### Goal of the exercise
Would you give the listing again exactly, without its images?

### Stored data
###

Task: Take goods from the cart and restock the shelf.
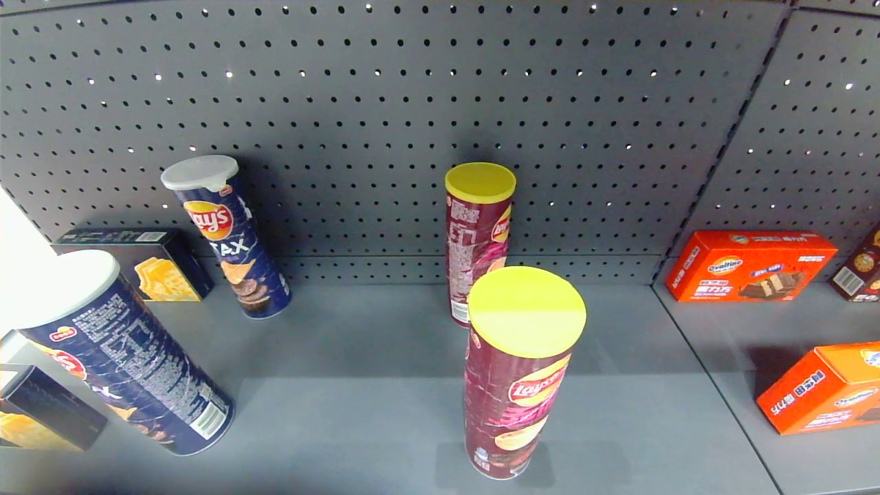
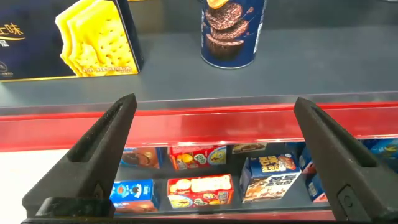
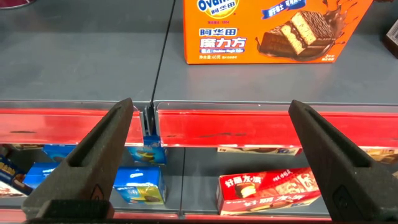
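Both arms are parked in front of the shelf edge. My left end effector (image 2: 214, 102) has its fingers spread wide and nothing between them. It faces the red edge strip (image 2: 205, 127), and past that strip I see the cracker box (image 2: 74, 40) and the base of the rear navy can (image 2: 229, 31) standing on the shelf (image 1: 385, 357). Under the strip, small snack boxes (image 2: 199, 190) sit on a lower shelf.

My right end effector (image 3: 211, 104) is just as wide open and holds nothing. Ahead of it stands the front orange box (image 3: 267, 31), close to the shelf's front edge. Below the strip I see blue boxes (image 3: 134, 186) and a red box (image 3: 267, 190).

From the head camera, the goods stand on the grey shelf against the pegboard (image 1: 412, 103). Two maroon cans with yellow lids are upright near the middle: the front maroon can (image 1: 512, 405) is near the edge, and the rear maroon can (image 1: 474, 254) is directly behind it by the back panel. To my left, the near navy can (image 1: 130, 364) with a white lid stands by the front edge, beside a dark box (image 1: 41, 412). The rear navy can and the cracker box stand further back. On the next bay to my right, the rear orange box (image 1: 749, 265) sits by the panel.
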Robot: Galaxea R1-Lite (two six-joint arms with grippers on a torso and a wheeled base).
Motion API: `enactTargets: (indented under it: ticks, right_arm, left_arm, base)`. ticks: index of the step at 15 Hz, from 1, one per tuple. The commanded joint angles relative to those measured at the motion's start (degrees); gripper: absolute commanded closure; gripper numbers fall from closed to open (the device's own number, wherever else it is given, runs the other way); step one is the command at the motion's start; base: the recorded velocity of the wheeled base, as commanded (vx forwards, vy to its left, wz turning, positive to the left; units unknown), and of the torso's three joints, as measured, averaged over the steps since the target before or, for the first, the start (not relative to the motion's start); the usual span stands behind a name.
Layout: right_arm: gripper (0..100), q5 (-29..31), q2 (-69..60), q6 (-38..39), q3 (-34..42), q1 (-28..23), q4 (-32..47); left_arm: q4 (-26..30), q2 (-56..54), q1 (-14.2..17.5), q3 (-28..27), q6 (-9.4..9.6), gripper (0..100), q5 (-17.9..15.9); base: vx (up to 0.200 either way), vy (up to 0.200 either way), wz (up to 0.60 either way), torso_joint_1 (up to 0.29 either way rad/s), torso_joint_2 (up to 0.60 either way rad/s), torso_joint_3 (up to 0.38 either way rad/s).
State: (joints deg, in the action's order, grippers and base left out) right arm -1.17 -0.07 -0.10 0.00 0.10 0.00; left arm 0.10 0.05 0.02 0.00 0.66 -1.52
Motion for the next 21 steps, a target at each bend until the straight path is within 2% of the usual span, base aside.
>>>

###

### Finished task
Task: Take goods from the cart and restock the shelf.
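Both arms are parked in front of the shelf edge. My left end effector (image 2: 214, 102) has its fingers spread wide and nothing between them. It faces the red edge strip (image 2: 205, 127), and past that strip I see the cracker box (image 2: 74, 40) and the base of the rear navy can (image 2: 229, 31) standing on the shelf (image 1: 385, 357). Under the strip, small snack boxes (image 2: 199, 190) sit on a lower shelf.

My right end effector (image 3: 211, 104) is just as wide open and holds nothing. Ahead of it stands the front orange box (image 3: 267, 31), close to the shelf's front edge. Below the strip I see blue boxes (image 3: 134, 186) and a red box (image 3: 267, 190).

From the head camera, the goods stand on the grey shelf against the pegboard (image 1: 412, 103). Two maroon cans with yellow lids are upright near the middle: the front maroon can (image 1: 512, 405) is near the edge, and the rear maroon can (image 1: 474, 254) is directly behind it by the back panel. To my left, the near navy can (image 1: 130, 364) with a white lid stands by the front edge, beside a dark box (image 1: 41, 412). The rear navy can and the cracker box stand further back. On the next bay to my right, the rear orange box (image 1: 749, 265) sits by the panel.
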Robot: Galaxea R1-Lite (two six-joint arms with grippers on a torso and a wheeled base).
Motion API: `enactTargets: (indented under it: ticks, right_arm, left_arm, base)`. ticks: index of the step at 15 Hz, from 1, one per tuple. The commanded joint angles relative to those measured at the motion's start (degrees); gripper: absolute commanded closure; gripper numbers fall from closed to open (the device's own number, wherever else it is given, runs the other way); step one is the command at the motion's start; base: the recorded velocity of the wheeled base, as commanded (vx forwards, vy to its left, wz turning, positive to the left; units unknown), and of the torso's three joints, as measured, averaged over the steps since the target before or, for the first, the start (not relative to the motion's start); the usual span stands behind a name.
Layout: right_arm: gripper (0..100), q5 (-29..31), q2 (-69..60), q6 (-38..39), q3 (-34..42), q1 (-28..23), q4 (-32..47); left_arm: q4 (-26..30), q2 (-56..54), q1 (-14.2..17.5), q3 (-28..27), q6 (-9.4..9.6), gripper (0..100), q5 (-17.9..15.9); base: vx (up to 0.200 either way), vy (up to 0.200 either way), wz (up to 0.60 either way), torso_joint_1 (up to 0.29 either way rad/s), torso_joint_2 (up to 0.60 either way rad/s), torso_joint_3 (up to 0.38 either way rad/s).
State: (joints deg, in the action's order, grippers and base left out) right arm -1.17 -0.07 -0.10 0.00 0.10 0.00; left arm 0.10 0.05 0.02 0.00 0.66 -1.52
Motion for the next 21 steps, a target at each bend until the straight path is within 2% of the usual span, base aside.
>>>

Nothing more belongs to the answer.